Mistake #5: Ignoring The “Simple is Better” Rule (for work flow and approval processes) [We pass, so far. We haven't brought in any users yet, though, so we'll see what happens then. ]

Mistake #6: Underestimating the job of moving old content into the new system. [Good; sort of. We haven't underestimated, but it's a huge job. And, it's difficult and time-consuming to get content owners to write-edit-review their own copy.]

Mistake #7: Waiting Too Long to Plan for Site Hosting [Does not apply, as we do our own hosting on campus]

Mistake #8: Not Making Usability a Priority [Good; under constant review and revision, though.]

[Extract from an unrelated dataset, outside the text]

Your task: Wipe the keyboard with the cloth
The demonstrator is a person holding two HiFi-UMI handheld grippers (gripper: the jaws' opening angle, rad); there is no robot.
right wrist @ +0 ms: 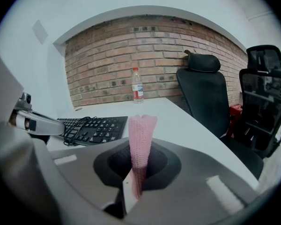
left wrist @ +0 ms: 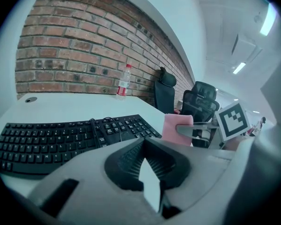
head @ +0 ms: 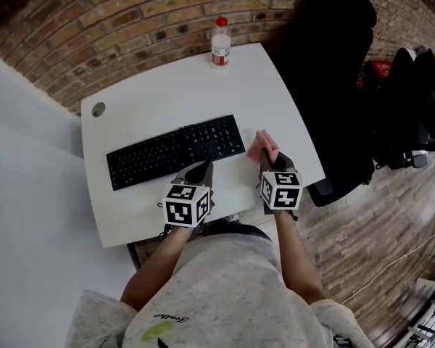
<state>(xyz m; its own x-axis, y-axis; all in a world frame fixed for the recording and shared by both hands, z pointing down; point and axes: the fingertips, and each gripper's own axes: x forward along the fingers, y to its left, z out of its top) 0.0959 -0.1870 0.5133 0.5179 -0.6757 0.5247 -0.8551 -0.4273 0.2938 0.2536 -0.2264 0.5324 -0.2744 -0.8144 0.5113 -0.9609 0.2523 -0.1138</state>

Mistake #9: Not Using Real Content in the Prototypes [We pass, after a hard-learned lesson. In our last template release, we used placeholding photographs in many locations while we worked on the layout, then lived with a few of those for far too long. We have a few blocks of "lorem ipsum" in CommonSpot, but not on sites that will ever be "live."]

Mistake #10: Waiting Too Long To Start Adding New Content [Pass, but barely, and primarily because the enthusiasm for a dynamic, engaging web site far exceeds the willingness and ability to write or produce appropriate materials. See #6, above, and "the content conundrum" post on Interllectual.com.]

January 14, 2008

We move forward

Today I provided an update to the campus on the CommonSpot project. This has prompted me to look back over the late fall, and realize that we've been making some good progress. We hosted five days of CommonSpot training here for other UW campuses in early December, which helped our literacy considerably. Day to day, it seems we go two steps forward and one back, what with everyone having more than full-time jobs in addition to this project, needing to revise our thinking about web sites, and so on. But taking a longer view, I see that we've done alot, learned alot, and can see the realization of some efficiencies and ease on the horizon, if not yet in the present.

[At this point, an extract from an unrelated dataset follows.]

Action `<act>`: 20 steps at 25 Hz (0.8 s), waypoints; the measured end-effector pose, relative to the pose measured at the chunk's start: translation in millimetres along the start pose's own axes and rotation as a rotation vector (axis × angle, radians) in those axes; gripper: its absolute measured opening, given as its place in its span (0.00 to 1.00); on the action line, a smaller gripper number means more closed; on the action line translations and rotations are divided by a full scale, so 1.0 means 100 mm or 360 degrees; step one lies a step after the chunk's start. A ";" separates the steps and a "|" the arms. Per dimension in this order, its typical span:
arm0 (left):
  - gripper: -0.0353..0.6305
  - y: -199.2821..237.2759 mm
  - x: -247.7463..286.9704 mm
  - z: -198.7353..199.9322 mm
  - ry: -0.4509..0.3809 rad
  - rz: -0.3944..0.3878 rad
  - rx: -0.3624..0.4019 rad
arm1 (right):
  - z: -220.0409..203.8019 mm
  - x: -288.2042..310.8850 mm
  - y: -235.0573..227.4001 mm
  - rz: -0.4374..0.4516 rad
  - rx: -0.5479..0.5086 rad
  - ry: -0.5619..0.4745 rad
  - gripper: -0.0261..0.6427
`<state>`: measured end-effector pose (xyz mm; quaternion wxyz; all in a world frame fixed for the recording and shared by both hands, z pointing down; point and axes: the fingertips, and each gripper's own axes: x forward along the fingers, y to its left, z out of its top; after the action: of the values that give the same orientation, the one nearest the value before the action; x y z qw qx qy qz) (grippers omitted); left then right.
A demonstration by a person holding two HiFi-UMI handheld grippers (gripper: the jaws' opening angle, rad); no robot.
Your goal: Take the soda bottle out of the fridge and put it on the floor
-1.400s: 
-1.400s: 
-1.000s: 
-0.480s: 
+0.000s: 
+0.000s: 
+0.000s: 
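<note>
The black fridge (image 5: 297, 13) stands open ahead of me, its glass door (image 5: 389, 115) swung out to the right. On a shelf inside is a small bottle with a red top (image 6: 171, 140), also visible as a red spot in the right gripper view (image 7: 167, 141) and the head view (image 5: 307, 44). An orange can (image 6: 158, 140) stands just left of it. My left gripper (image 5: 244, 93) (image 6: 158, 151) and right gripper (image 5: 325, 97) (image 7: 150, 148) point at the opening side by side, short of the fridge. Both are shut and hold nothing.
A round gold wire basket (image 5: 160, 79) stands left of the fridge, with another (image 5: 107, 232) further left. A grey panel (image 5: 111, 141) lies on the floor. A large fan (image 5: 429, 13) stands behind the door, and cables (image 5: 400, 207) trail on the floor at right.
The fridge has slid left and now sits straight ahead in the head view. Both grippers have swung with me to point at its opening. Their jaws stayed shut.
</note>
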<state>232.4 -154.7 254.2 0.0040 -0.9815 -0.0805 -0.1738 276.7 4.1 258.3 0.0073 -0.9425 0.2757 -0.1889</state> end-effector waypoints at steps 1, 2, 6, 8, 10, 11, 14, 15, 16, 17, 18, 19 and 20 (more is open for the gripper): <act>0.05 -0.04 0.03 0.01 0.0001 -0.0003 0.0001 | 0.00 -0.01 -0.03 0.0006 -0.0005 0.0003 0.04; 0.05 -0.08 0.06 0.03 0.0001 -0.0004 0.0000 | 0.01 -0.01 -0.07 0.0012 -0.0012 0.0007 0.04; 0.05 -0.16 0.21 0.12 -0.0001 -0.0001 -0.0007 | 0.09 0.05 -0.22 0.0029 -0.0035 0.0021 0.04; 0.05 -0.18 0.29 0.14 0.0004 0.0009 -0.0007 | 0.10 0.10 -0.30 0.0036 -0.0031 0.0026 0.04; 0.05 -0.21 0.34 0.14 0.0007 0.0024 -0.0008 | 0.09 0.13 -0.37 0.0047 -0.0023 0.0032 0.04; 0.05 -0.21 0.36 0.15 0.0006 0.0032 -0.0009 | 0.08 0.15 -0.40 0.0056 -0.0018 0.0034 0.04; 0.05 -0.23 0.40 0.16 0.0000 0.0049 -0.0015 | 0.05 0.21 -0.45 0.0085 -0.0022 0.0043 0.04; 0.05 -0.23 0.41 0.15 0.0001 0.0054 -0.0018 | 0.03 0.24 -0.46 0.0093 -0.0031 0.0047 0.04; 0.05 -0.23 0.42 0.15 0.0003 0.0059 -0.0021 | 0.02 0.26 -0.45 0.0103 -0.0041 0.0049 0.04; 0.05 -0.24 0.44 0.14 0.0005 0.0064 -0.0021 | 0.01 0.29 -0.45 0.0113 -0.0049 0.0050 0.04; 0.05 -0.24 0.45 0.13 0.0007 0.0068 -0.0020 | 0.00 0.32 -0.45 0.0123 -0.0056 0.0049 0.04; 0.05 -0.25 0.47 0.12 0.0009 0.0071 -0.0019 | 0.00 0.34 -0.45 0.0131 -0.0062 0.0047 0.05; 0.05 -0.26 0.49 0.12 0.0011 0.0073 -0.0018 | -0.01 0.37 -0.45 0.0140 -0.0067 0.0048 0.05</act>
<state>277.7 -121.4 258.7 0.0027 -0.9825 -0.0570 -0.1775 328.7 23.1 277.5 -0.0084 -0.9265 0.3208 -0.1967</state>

I'm now in CommonSpot every day, updating and revising pages that we have converted, navigating with some competence through the administrative sections, and making fewer wrong guesses about where some setting is located. Most of my CommonSpot work, though, has to do with determining how we should use it, what can be re-used and how, developing our informational and photographic categories, thinking about the changes in everyone's workflow and tasks.

Steve and Nicholle are both very adept in the back end. Nicholle has been writing some scripts in Cold Fusion, making them work, and has articulated the steps and the assistance we need to bring data from the university's employee database directly into CommonSpot. This will be a great efficiency, as it will allow us to reuse the same data for faculty home pages, department staff listings, and campus-wide directory information.

Steve is working on administrative configuration, styles and documention. He keeps track of the geodesic decision-making process, which drives me nuts with its multiplicity of interacting choices and routes to a final product. More than anyone else, he's the one who understands what's happening under the hood, and what we need to tweak to get our desired results. He continually pins me down, getting me to define precisely what those results should be.

We're starting to speak the language of CommonSpot correctly among ourselves! This is (obviously) essential to our ability to teach it to the rest of the campus.